Flew to Washignton State from California and back recently on Horizon Airlines, an affiliate of Alaska Airlines.

Horizon uses compact turboprops instead of full-blown jets. They are nimble, not as noisy or cramped as you might think, and the flight process was smooth from reservation to end of the trip.

Getting a seat is best done by consulting a great overall site, Kayak.com, which will search for you for the cheapest possible seat. From California to, say, Portland, Seattle or Spokane, Horizon always seems to be the best bet. In April, I booked a one-way to Spokane for about $125 and the return flight was $132.

Booking two one-ways has a bunch of advantages. First, it enables you to change that return flight if you have to. Second, it seems cheaper in some cases. The cheapest round trip I could find was $325.

Web check-in is fabulous. When you arrive at the airport, in this case Sacramento, you don’t have to mess with the long baggage check-in line.
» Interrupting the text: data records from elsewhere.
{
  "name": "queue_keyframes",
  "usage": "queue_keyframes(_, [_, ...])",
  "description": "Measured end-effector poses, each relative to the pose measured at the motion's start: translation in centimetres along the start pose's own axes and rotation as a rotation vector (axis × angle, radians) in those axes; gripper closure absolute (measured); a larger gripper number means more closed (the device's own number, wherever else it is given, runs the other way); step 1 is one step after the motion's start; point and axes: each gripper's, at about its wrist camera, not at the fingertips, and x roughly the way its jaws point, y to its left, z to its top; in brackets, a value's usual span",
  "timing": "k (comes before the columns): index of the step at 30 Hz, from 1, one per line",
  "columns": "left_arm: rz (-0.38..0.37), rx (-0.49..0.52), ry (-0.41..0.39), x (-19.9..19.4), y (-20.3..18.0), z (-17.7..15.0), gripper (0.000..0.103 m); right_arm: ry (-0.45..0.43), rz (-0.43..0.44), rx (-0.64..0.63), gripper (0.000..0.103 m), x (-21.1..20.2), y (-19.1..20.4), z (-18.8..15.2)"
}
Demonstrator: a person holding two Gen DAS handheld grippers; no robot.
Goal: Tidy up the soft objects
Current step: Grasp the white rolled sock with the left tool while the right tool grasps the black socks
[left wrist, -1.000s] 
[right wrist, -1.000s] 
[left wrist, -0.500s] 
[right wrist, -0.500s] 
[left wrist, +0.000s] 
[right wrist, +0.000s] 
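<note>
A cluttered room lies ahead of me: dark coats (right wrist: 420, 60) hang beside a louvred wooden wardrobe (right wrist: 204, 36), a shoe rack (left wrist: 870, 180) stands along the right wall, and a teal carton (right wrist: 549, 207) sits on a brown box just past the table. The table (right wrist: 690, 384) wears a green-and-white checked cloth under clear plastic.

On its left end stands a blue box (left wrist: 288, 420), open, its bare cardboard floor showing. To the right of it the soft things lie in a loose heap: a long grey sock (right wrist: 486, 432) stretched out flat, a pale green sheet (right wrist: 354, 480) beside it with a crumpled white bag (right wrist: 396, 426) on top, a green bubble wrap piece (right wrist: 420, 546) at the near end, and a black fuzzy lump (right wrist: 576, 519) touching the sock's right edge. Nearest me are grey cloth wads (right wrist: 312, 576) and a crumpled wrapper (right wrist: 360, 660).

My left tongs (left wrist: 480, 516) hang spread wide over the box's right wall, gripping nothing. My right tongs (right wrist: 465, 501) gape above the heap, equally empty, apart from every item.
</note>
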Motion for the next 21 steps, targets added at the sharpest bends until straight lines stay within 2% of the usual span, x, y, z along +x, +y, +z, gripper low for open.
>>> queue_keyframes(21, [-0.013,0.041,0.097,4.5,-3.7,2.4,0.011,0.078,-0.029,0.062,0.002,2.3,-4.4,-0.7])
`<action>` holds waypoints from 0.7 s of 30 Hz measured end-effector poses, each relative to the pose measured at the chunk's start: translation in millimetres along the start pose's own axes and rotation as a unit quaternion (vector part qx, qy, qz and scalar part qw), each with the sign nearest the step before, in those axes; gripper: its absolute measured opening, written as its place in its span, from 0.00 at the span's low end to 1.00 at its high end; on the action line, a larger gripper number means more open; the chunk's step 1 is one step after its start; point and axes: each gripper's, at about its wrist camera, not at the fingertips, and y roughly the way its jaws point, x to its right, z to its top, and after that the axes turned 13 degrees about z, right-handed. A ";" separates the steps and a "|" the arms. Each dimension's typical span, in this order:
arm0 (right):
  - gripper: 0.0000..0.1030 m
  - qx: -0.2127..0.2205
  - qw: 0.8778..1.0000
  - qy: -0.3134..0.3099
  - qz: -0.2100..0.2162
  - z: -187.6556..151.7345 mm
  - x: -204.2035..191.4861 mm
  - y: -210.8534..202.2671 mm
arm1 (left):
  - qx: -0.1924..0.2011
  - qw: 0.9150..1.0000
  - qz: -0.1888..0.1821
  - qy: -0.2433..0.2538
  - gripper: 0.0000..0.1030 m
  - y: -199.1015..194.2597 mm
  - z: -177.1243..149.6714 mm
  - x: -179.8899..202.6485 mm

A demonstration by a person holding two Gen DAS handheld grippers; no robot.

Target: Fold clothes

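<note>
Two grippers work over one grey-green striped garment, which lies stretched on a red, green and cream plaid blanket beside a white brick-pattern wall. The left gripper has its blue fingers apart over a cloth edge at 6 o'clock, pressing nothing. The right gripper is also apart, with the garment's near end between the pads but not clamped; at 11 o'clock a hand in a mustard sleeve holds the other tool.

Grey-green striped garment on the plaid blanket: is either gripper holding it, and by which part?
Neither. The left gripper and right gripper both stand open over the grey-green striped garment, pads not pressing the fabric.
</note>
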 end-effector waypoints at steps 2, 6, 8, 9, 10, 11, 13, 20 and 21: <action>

Instead, you enter the reservation number on your ticket into one of the terminals located right there at Alaska Airline, then deposit your bags in the Web Check-in Line, which is almost always vacant!

Airlines like using the Internet because it’s cheaper for them, and Alaska-Horizon passes that savings on down.

The Horizon turboprops definitely have a problem with turbulence, moreso than bigger jets, but seem to slice through it effectively enough, and the frame seems solid enough for a rough bashing without safety issues in the air.

Some stops are a necessary evil. For example, ny Sacramento-Spokane flight stopped in Boise, ID, and my return flight stopped in Portland. No big deal, fairly big savings and convenience.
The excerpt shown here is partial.